Task description:
Reproduce only the lines of the material below that start at the line containing "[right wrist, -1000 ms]" and stop at the line containing "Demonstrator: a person". Keep both end lines.

────────────────────

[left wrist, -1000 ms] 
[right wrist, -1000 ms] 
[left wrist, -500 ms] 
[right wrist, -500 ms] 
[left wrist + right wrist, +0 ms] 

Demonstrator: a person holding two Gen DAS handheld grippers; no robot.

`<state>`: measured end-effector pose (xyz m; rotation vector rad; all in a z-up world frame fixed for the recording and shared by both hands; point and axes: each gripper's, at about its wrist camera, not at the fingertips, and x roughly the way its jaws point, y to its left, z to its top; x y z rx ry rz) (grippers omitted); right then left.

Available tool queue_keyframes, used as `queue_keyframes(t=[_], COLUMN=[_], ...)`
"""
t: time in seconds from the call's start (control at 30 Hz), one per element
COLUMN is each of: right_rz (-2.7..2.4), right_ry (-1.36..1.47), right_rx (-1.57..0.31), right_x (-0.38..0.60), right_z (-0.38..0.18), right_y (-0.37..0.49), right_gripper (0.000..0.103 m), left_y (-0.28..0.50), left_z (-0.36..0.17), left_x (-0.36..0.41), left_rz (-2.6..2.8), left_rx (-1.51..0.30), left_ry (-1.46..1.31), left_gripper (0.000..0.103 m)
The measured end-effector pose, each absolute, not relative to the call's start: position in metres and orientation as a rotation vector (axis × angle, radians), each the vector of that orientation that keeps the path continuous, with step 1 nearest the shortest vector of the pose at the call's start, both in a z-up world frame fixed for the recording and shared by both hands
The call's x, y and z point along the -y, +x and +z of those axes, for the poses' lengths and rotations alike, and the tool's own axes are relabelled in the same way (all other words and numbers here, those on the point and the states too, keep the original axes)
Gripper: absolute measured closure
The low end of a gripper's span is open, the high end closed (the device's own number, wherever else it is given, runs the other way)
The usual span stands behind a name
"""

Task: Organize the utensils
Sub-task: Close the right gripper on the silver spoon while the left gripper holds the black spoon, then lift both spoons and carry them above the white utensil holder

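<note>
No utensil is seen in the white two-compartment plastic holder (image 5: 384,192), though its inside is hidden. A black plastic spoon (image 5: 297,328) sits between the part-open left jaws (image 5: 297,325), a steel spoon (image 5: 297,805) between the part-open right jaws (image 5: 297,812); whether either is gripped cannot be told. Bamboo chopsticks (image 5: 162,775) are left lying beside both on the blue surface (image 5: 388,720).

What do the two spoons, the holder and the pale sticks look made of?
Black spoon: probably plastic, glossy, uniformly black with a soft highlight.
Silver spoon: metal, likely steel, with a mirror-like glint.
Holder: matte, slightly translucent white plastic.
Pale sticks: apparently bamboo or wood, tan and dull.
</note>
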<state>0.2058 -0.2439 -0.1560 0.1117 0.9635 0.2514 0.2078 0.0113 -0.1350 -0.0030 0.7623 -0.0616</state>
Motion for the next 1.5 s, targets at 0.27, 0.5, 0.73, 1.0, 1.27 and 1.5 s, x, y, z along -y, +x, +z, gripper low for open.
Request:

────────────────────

Result of this task:
[right wrist, -1000 ms] 
[left wrist, -500 ms] 
[right wrist, -500 ms] 
[left wrist + right wrist, +0 ms] 

Demonstrator: a person holding two Gen DAS handheld grippers; no robot.

The work on the exercise is done.